#### Prompt
Please show every line from the entries that carries the word "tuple".

Extracted information Block Start

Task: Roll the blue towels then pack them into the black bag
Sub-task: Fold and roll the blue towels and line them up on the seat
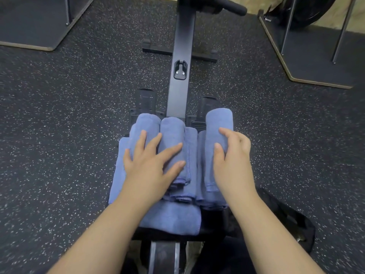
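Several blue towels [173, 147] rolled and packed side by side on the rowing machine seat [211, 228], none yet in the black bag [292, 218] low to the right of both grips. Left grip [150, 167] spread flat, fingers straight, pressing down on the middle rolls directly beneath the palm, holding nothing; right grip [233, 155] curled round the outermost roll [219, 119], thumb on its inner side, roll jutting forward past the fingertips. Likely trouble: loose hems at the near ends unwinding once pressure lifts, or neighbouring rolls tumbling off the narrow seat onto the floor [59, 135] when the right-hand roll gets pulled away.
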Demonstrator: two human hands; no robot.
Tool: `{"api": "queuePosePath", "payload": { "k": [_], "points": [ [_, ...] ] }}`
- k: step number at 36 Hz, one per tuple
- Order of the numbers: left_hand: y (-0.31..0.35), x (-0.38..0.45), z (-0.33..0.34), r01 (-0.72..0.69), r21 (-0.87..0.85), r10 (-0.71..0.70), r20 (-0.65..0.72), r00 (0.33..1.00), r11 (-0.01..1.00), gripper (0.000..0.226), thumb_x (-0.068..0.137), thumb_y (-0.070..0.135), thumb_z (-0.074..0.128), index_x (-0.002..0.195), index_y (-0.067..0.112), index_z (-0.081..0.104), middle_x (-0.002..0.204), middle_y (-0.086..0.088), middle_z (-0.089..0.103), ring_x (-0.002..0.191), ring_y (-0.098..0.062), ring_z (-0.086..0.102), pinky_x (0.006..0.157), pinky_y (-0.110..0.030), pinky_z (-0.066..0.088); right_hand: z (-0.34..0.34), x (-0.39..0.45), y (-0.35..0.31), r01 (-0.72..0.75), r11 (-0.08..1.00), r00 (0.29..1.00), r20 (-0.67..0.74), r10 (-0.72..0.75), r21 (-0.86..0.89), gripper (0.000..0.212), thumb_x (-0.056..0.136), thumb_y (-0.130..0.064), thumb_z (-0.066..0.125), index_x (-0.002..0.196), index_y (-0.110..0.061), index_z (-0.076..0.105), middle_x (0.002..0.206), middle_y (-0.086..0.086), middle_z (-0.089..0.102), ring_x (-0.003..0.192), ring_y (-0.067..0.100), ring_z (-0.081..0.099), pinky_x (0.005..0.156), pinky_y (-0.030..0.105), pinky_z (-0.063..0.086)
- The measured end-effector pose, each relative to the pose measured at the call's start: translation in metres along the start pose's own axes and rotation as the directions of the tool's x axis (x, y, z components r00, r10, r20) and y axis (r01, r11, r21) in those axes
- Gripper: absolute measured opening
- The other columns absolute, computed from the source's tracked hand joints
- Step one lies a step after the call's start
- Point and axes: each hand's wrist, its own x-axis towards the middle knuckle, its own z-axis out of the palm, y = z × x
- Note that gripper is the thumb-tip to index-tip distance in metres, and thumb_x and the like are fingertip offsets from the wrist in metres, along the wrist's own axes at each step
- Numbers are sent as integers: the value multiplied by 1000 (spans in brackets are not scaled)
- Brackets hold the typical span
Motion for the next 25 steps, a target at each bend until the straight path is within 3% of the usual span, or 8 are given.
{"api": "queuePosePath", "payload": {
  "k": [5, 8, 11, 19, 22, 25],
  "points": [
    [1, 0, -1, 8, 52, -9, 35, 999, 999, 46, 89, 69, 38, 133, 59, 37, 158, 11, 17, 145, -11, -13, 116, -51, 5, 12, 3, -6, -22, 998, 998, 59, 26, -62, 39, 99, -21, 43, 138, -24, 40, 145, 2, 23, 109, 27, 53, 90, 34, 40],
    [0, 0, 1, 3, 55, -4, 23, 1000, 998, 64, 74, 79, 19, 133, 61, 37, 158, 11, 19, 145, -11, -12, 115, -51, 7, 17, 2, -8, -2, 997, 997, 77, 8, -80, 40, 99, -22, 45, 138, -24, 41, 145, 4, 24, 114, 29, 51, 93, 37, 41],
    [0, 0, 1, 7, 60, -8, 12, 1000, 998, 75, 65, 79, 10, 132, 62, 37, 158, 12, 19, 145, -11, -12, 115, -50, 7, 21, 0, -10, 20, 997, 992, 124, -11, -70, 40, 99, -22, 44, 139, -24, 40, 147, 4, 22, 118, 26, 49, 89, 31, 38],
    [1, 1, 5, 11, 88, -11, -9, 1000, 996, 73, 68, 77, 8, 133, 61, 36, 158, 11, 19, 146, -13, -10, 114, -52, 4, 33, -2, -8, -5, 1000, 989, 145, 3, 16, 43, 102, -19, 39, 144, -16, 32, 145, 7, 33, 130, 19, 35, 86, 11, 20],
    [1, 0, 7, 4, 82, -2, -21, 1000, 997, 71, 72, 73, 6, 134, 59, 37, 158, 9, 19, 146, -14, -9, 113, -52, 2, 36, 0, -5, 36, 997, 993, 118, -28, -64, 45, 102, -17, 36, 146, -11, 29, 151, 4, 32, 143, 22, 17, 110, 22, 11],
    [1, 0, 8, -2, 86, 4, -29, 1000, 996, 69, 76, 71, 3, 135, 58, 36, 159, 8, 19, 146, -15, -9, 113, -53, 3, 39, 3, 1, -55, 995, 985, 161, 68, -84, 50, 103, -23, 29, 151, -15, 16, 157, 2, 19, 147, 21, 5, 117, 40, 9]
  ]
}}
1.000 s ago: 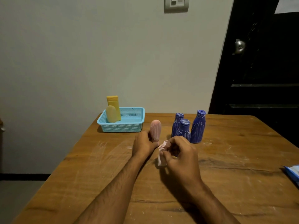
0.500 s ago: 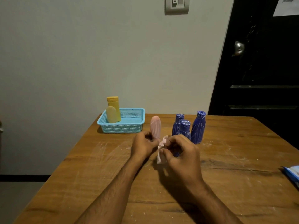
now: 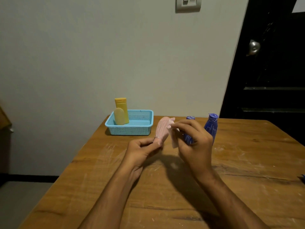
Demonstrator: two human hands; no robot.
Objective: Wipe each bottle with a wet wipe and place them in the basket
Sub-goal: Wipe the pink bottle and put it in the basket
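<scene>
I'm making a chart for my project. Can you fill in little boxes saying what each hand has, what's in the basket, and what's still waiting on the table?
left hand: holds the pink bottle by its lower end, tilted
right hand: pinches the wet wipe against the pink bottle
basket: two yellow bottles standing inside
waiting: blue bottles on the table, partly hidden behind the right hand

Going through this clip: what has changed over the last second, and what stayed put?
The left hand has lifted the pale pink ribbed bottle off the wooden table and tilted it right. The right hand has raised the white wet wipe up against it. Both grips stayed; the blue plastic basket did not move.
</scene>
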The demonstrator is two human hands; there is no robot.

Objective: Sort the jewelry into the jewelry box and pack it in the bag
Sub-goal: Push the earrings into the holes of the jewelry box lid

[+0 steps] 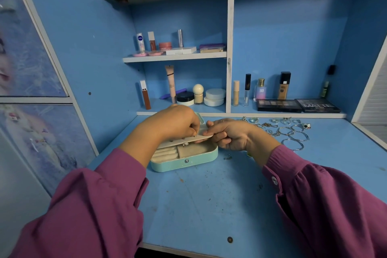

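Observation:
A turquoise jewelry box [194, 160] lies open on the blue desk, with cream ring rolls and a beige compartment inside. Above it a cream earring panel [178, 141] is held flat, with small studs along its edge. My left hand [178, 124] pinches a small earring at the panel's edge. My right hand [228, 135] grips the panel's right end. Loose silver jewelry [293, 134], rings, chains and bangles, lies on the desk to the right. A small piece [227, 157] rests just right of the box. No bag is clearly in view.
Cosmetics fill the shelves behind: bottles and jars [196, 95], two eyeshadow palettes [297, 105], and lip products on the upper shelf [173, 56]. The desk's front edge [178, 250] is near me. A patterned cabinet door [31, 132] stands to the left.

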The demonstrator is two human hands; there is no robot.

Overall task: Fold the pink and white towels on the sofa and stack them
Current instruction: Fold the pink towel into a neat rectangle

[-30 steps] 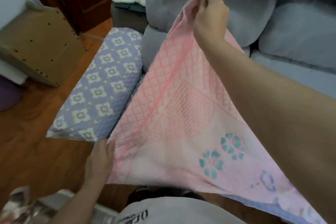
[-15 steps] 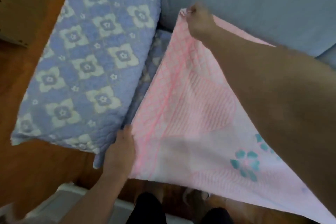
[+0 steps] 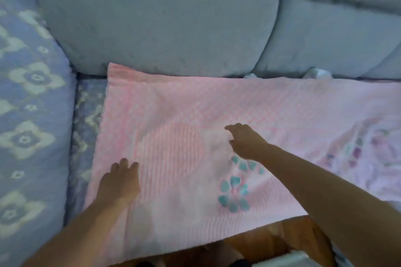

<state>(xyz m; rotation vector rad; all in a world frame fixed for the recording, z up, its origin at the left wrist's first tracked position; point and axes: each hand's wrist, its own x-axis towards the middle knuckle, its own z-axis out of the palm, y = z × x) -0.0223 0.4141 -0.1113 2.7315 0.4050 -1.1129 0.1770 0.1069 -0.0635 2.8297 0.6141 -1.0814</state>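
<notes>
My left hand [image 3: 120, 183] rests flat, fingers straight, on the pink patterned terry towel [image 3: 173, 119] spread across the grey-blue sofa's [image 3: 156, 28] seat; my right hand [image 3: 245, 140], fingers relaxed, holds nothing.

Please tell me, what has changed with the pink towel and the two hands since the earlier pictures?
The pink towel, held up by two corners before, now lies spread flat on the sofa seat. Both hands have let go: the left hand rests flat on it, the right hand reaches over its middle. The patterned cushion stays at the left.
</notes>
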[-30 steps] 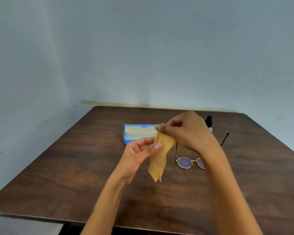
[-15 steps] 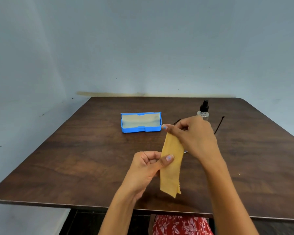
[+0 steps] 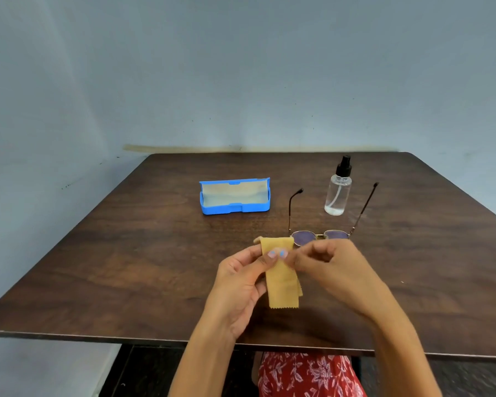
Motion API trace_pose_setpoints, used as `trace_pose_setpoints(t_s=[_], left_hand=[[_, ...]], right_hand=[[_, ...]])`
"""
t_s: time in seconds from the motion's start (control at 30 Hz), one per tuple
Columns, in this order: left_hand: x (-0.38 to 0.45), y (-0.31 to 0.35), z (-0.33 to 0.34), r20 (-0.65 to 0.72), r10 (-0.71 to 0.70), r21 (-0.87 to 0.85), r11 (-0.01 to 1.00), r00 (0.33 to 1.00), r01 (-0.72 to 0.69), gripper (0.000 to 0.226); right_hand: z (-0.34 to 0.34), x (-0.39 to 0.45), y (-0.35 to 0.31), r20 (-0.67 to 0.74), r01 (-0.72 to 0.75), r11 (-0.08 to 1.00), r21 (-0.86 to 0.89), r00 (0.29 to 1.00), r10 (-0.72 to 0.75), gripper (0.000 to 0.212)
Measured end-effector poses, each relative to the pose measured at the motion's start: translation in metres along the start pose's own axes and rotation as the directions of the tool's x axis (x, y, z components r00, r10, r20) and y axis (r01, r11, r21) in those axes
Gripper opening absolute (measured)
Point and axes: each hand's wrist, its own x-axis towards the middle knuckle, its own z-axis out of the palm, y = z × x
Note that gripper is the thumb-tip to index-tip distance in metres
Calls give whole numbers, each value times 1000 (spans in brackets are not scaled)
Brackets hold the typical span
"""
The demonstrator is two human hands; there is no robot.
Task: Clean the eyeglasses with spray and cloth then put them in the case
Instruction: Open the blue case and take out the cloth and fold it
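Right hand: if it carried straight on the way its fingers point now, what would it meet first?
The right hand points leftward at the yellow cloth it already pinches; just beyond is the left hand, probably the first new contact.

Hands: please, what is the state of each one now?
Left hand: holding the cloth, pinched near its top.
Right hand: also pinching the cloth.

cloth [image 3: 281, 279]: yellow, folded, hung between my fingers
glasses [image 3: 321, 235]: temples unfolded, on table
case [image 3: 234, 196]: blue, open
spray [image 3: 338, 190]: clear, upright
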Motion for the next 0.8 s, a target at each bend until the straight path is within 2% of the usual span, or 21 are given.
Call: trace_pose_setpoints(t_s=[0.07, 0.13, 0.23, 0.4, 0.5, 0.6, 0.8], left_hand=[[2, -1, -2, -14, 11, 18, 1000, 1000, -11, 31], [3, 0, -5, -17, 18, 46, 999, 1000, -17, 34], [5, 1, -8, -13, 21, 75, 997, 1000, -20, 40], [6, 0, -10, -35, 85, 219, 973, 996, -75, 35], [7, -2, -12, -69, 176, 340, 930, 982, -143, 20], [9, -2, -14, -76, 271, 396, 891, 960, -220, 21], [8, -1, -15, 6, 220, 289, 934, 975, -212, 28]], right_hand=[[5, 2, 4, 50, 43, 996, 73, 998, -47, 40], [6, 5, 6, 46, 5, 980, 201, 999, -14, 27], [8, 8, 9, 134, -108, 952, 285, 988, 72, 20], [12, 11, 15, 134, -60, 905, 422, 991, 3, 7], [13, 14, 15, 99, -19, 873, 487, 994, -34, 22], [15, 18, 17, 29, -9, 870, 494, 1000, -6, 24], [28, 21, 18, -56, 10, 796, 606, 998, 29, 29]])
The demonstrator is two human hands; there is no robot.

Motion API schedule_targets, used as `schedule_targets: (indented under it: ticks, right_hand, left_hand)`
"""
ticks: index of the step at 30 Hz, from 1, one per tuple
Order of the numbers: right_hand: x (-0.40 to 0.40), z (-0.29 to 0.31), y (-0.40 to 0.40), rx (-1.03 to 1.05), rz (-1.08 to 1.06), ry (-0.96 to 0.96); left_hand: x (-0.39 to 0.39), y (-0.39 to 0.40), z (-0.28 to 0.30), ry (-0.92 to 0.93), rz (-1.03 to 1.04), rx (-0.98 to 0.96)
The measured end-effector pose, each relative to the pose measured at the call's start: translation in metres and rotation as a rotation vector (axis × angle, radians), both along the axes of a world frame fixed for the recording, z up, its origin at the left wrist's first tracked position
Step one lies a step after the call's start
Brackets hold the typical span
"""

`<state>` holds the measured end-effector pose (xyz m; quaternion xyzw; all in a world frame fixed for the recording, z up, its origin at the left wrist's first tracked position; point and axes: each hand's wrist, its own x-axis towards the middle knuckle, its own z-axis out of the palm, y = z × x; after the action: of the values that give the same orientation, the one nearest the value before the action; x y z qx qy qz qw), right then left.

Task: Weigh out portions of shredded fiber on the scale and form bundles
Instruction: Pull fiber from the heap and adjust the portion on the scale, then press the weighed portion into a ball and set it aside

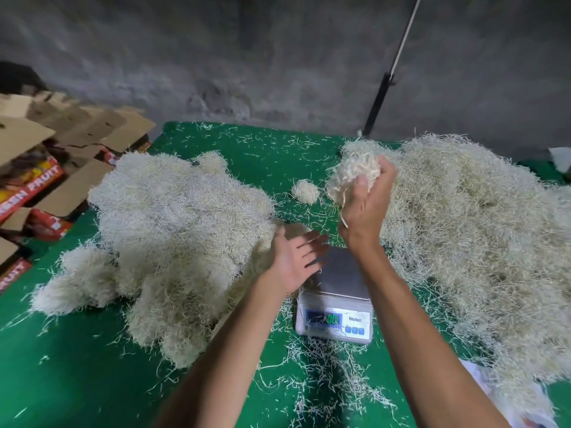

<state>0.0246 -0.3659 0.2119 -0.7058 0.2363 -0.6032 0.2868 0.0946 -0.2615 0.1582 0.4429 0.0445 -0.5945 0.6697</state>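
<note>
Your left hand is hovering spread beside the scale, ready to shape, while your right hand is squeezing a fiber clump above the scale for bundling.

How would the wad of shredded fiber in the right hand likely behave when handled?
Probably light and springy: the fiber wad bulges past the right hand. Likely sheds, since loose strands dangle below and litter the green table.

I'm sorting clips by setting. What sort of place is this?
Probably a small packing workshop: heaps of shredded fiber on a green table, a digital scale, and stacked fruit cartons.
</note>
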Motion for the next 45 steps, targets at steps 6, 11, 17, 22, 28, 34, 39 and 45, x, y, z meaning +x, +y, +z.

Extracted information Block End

#### Result
- k: step number at 36 Hz, one per tuple
t_s: time in seconds from the motion's start (control at 30 Hz), one per tuple
ticks: index of the step at 30 Hz, from 1, one per tuple

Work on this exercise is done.